[ABOUT THIS TASK] Below are some entries. Repeat exactly the lines from the one with "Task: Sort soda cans" through the one with "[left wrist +", and only those.

[SUPPLIED RECORDS]
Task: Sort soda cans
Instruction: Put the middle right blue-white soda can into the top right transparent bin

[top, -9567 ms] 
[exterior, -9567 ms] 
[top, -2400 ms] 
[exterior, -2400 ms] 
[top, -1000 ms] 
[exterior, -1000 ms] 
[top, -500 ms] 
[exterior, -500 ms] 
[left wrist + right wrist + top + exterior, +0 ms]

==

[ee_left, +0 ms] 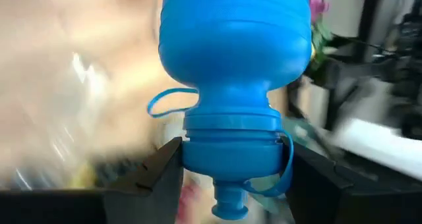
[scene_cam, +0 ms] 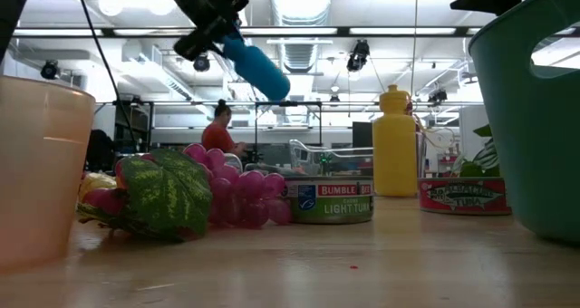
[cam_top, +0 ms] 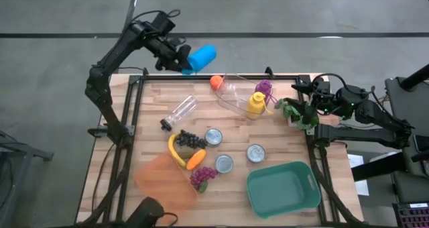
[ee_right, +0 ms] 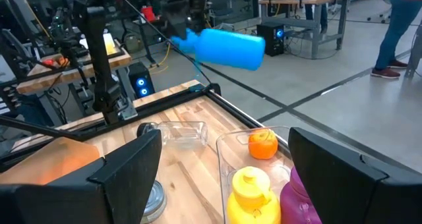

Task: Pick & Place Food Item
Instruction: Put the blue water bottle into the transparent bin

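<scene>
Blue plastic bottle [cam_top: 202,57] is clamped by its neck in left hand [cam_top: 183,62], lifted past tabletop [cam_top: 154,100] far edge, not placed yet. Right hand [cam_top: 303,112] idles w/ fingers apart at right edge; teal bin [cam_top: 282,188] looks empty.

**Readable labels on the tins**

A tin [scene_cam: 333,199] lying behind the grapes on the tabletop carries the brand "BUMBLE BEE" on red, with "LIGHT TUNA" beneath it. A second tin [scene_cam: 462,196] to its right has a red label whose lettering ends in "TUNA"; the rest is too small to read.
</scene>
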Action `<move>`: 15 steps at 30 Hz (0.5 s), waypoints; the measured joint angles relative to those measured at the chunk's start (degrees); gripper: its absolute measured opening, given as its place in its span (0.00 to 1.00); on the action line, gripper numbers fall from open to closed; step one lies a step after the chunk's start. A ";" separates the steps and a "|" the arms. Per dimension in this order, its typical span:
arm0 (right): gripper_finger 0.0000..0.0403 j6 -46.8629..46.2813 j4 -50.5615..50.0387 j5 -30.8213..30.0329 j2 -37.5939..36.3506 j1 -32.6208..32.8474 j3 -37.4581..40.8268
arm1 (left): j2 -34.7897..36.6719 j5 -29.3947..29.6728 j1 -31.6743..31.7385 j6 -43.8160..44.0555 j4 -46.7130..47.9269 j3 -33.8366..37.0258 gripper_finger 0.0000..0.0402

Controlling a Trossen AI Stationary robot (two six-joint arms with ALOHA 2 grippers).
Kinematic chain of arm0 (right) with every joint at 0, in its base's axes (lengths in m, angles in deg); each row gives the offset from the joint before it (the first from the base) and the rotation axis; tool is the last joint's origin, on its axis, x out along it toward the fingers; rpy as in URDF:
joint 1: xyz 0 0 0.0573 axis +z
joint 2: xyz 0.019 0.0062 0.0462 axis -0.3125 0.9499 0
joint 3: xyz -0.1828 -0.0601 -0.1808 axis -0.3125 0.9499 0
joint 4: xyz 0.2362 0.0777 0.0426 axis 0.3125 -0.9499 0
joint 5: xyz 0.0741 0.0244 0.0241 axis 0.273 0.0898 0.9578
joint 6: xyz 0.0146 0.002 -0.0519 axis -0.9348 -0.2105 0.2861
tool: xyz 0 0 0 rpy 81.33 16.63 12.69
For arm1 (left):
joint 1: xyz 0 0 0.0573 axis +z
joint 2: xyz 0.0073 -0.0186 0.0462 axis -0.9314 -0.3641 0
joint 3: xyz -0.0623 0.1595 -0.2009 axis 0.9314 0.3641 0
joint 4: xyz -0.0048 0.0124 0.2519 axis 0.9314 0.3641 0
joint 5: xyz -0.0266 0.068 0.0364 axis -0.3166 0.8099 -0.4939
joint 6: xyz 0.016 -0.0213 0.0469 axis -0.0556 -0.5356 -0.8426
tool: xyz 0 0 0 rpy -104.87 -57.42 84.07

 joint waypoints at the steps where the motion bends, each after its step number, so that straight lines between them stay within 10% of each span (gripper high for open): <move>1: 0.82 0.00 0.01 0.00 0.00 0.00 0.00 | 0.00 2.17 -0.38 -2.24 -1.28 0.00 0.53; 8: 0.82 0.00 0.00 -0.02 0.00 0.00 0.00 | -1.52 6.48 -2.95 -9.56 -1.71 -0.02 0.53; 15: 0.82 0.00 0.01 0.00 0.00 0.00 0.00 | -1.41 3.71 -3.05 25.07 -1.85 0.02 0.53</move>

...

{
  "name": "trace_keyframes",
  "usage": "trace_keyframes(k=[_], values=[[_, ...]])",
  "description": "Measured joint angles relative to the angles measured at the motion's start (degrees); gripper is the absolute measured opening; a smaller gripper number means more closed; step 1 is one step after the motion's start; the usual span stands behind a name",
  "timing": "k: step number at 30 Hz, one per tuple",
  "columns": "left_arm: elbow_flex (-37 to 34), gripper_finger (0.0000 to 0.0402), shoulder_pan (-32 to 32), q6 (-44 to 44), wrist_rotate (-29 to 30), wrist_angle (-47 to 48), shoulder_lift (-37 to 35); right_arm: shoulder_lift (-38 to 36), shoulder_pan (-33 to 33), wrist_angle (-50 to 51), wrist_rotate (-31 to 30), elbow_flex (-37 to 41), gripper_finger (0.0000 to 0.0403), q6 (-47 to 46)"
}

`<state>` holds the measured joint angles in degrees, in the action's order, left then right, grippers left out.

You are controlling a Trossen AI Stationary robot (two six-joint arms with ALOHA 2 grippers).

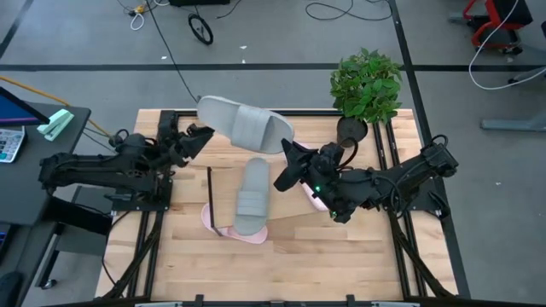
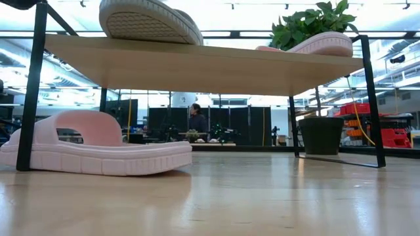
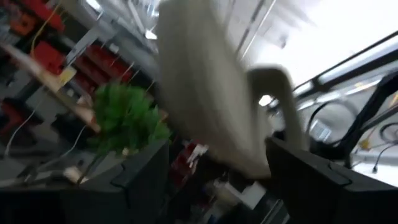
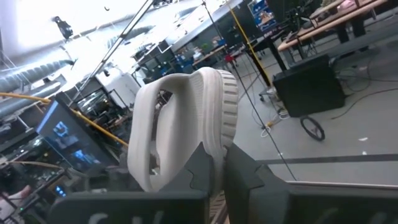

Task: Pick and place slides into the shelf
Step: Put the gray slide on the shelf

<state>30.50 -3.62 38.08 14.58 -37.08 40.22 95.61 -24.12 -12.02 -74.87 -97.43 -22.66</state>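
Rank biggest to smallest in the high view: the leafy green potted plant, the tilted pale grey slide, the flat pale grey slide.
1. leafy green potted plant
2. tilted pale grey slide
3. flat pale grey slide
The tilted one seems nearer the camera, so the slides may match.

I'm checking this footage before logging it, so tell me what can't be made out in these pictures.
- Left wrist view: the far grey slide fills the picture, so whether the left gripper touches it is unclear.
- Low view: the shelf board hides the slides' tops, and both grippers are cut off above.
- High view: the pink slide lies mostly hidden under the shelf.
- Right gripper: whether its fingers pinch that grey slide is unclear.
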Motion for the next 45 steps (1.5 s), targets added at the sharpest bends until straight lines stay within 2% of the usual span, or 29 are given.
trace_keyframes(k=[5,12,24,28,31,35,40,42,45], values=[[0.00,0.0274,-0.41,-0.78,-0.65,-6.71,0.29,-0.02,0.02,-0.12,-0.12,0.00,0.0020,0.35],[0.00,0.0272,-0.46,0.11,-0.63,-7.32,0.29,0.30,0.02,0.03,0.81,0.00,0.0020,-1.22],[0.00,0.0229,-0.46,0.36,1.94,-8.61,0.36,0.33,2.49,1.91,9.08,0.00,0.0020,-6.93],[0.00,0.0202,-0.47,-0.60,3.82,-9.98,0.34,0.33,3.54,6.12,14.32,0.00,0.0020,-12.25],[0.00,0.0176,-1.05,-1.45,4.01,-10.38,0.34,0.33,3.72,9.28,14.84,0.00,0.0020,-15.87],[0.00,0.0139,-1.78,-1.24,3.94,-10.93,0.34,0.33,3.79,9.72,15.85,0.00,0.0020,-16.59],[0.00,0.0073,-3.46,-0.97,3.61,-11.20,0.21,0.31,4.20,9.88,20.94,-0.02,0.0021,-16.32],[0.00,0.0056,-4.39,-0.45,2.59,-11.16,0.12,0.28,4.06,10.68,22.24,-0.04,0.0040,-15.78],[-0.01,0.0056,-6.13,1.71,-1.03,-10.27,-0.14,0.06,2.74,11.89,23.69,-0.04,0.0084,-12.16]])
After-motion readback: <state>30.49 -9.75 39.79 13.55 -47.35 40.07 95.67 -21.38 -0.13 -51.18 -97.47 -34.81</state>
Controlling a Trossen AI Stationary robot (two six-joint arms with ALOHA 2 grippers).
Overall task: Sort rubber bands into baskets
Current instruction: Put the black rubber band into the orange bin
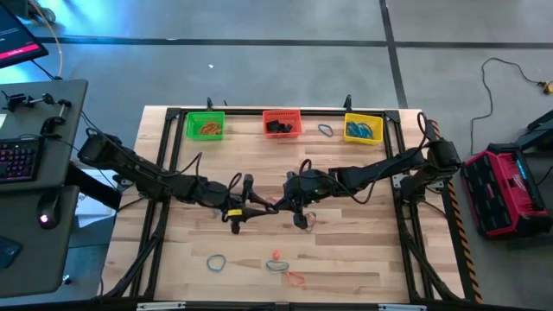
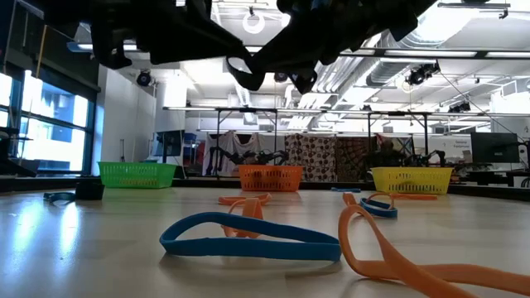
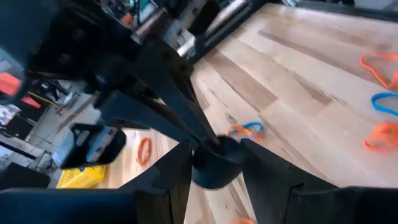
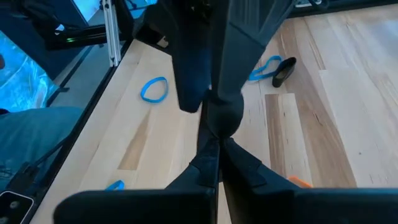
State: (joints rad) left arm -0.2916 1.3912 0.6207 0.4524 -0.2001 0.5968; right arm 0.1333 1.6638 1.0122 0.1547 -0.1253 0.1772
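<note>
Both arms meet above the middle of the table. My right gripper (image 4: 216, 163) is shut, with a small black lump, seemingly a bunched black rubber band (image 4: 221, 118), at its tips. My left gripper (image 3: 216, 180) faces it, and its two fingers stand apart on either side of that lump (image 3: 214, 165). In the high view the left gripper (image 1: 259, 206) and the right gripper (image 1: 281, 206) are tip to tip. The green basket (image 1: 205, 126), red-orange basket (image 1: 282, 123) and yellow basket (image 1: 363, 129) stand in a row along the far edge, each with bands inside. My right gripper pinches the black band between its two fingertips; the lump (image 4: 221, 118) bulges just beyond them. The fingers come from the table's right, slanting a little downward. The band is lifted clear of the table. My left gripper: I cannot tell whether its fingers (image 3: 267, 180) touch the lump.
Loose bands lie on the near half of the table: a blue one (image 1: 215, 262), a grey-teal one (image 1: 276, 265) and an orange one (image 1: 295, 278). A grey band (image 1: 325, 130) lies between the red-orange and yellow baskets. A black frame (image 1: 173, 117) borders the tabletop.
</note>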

[THE ANSWER]
Task: Sort soda cans
Instruction: Put the middle right blue-white soda can into the top right transparent bin

[top, -9567 ms] 
[exterior, -9567 ms] 
[top, -2400 ms] 
[exterior, -2400 ms] 
[top, -1000 ms] 
[exterior, -1000 ms] 
[top, -500 ms] 
[exterior, -500 ms] 
[left wrist + right wrist + top + exterior, +0 ms]

Nothing further is needed for the answer.